104 Fla. 221 | Fla. | 1932
Lead Opinion
John Reffkin, alias J. W. Chase, was indicted under Chapter 8466, Acts of 1921, Sections 7308 to 7310, and being held in custody sought a discharge on habeas corpus upon the ground that the statute is invalid and that the indictment does not charge a criminal offense under the laws of the State. The petitioner was remanded and obtained a writ of error. Sections 1 and 2 of the act provide:
"It shall be unlawful for any person or persons to defraud or attempt to defraud any individual or individuals out of any thing of value, by assuming to have or be able to obtain any secret, advance or inside information regarding, any person, transaction, act or thing, whether such person, transaction, act or thing exists or not." Section 7308, C. G. L., 1927.
"Any person or persons guilty of violating the provisions of section 7308 shall be deemed guilty of a felony *223 and, upon conviction thereof, shall be fined not more than ten thousand dollars and ten years in the State penitentiary." Section 7309, C. G. L., 1927.
The indictment charges:
"That G. L. Robinson, J. W. Chase and Fred Havner late of the County of St. Johns aforesaid, in the Circuit and State aforesaid, laborer, on the 13th day of February, in the year of our Lord One thousand nine hundred and twenty-nine, with force of arms and in the County of St. Johns aforesaid, did unlawfully and feloniously defraud one J. D. Sinclair out of something of value, to-wit, forty Thousand ($40,000.00) dollars, lawful money, the currency of the United States of America, of the property goods and chattels of the said J. D. Sinclair, a better description of said money being to the Grand Jurors unknown, by assuming to have and to be able to obtain inside information regarding a certain horse race; and that J. W. Chase and Fred Havner of the County of St. Johns and State of Florida were then and there at the commission of the said felony, feloniously present, aiding, inciting, and abetting the said G. L. Robinson, the said felony in manner and form aforesaid to do and commit."
Even if Section 2 of the act was so indefinite as to be inoperative there may be a conviction under Section 1 without reference to the penalty stated in Section 2. But the second section is intended to prescribe and does sufficiently prescribe as a penalty for violating Section 1 of the act, a fine of not more than ten thousand dollars and imprisonment for not more than ten years in the State penitentiary.
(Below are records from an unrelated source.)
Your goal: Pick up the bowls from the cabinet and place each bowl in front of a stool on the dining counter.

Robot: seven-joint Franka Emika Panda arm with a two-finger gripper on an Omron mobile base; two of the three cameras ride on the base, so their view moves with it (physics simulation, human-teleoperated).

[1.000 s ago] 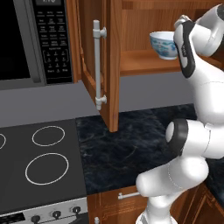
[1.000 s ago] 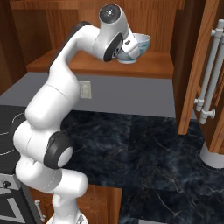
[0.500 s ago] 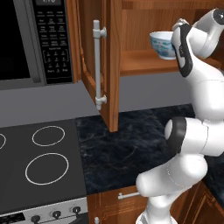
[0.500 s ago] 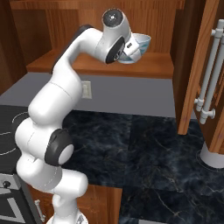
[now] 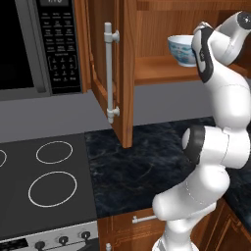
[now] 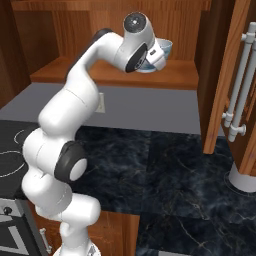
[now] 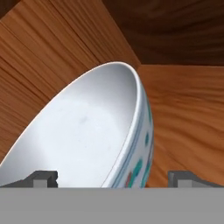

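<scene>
Left base view: the white bowl is sitting on the shelf of the open cabinet, with the arm's wrist reaching in beside it above the black tabletop.
Right base view: the hand is covering part of the bowl on the shelf.
Hand view: the tool is standing spread wide, its tips straddling the bowl's rim, pinching nothing.

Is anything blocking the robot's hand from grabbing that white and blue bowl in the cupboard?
Nothing visible does. The cabinet door is swung open, and the open gripper is right at the patterned bowl on the shelf, with the rim sitting between its two fingertips. No other item sits between them.
</scene>
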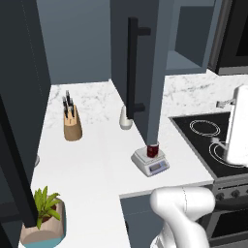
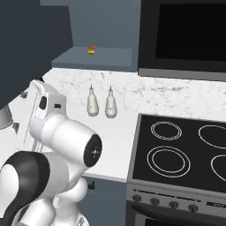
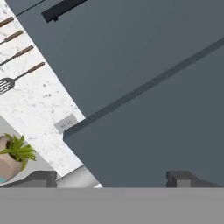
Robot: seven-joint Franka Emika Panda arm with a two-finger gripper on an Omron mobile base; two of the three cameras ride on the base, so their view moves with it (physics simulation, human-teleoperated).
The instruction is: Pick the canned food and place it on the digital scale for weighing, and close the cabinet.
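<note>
The dark red canned food [image 1: 152, 150] stands upright on the light grey digital scale [image 1: 150, 163] near the counter's front edge, just under the open door. The slate-blue cabinet [image 1: 193, 34] is open, and its door [image 1: 145, 63] with the long black bar handle [image 1: 132, 68] swings out over the counter. My gripper [image 3: 113, 178] is open with nothing between its fingertips, which point at the flat blue cabinet door [image 3: 131, 57] close ahead. The white arm [image 1: 238, 126] rises to the right of the door, above the stove.
A knife block [image 1: 72, 123] and a potted plant [image 1: 44, 218] stand on the left counter. Two white bottles [image 2: 92, 102] [image 2: 111, 103] sit by the back wall. The black stove [image 2: 185, 154] lies to the right, under a microwave [image 2: 185, 35]. A small orange thing [image 2: 91, 49] rests on the cabinet shelf.
</note>
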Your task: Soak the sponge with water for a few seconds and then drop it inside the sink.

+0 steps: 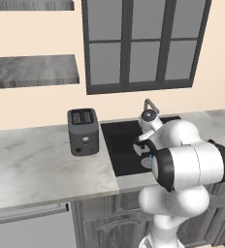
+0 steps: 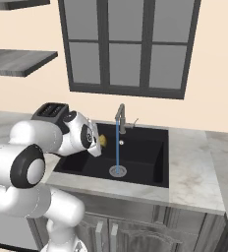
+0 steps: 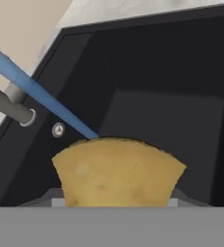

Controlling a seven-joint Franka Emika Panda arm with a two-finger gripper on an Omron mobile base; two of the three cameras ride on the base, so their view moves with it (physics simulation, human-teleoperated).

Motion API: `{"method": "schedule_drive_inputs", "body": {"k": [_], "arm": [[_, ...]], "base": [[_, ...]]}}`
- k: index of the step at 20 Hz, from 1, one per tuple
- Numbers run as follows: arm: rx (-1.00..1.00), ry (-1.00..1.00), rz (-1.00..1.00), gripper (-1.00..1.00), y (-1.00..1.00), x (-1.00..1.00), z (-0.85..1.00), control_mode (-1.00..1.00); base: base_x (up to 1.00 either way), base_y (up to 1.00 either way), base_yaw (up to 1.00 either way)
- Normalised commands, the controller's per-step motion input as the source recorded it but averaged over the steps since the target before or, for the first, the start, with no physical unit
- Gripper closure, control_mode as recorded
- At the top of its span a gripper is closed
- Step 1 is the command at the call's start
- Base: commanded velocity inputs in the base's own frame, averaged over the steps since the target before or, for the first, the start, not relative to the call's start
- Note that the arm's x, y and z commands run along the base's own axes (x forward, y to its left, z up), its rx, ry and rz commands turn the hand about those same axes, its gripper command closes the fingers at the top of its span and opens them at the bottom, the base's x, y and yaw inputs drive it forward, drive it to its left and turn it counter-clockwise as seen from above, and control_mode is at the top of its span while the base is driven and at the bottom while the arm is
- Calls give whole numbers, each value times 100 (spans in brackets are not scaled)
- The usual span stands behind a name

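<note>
Right base view: black sink [image 2: 157, 147] set in marble counter [image 2: 197, 172] under window [image 2: 126, 44].

Ahead of my fingers, past the held sponge [image 3: 118, 171], the sink [image 3: 157, 72] basin lies open. The water [image 3: 39, 91] and faucet [image 3: 10, 107] cross just beside them. The toaster [image 1: 83, 131] stands well behind, on the counter [image 1: 37, 164].
</note>
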Motion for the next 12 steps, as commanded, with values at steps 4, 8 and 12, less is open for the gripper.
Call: {"method": "schedule_drive_inputs", "body": {"k": [4,8,12], "arm": [[0,0,0,100,-22,1,0,-100],[0,0,0,100,-10,0,0,-100],[0,0,0,100,-1,0,0,-100]], "base": [[0,0,0],[0,0,0],[0,0,0]]}}
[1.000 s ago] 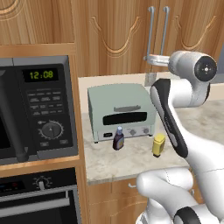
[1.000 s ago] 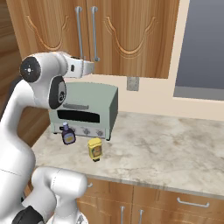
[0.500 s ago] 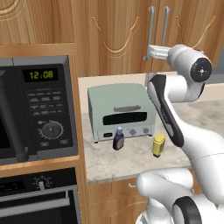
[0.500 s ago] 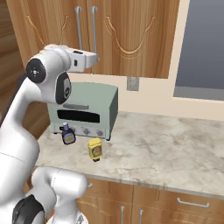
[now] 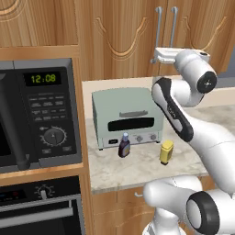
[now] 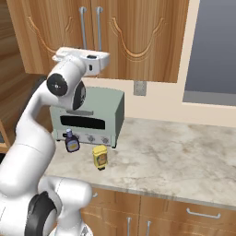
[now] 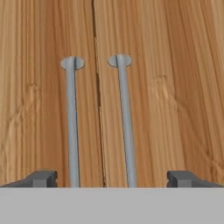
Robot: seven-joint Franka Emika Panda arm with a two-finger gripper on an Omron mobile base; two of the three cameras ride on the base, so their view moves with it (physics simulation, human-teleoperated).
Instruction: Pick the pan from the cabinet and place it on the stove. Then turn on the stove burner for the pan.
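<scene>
The cabinet (image 5: 124, 32) is a brown wooden wall unit with both arch-carved doors closed. Its two silver bar handles (image 7: 72, 122) hang side by side at the door seam (image 7: 98, 109). My gripper (image 7: 112, 178) faces the doors squarely and is open, its dark fingertips (image 7: 41, 178) standing wide on either side of both handles and holding nothing. From the base I see the gripper (image 5: 156, 57) raised level with the lower ends of the handles (image 6: 90, 27), close to the doors. The pan is hidden and the stove is out of view.
On the marble counter (image 6: 175, 156) below my hand stand a pale green toaster oven (image 5: 126, 121), a small dark bottle (image 5: 124, 146) and a yellow jar (image 5: 166, 152). A black microwave (image 5: 41, 110) sits above a built-in oven (image 5: 41, 206) to the left. A window (image 6: 212, 50) is at the right.
My hand has risen a little and moved closer to the cabinet doors, level with the handles. The jaws stayed open.
</scene>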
The act is not inoperative for uncertainty or indefiniteness. The indictment does not wholly fail to charge an offense under the law and habeas corpus is not available. Johnson v. State,
*224Affirmed.
TERRELL AND DAVIS, J.J., concur.
BUFORD, C.J. AND ELLIS AND BROWN, J.J., concur in the opinion and judgment.
Concurrence Opinion
By decision of this court filed February 12, 1932, the judgment in the above case was affirmed. Reffkin, alias Chase, was indicted for an alleged violation of Chapter 8466, Acts 1921, Section 7308 C. G. L. 1927, by defrauding J. D. Sinclair "out of something of value, to-wit: forty thousand dollars" by assuming to have and to be able to obtain inside information regarding a certain horse race. The offense was alleged to have been committed in St. Johns County.
Reffkin, after his arrest and imprisonment, sought to be discharged on a writ of habeas corpus. He contended that the act denouncing the alleged offense upon which he was indicted was invalid. The sheriff made return that he held Reffkin, indicted under the name of Chase, by virtue of a capias issued out of the Circuit Court for St. Johns County. The capias was attached to the return and made a part of it. The judge of the Circuit Court remanded the petitioner to the custody of the sheriff to which order Reffkin obtained leave to take a writ of error from this Court.
The order was affirmed by this court as stated above. A petition has been filed for a rehearing. I think a rehearing should be denied for the reason that Section 7308 C. G. L. *225 1927 defines a criminal offense and Section 7309 C. G. L. 1927 prescribes a penalty at least in so far as the imposition of a fine is concerned. I do not agree that the phrase "shall be fined not more than ten thousand dollars and ten years in the State penitentiary" should be interpreted as prescribing an impossible penalty in as much as there can be no "fine" of ten years in the State penitentiary. I think that so much of the phrase may be eliminated leaving the punishment for the commission of the offense to be a fine, if indeed not also an imprisonment. I therefore think that the language of the original opinion should be modified to conform to the above expressed views.
Addendum
The petitioner has not been convicted and sentenced, but is merely held under an indictment that is sufficient on habeas corpus; and even if the words "and ten years in the State penitentiary," contained in Section 2 of the statute are inoperative as a penalty, such words may be disregarded, and the remainder of the act enforced.
Rehearing denied.
BUFORD, C.J., AND WHITFIELD, ELLIS, TERRELL, BROWN AND DAVIS, J.J., concur.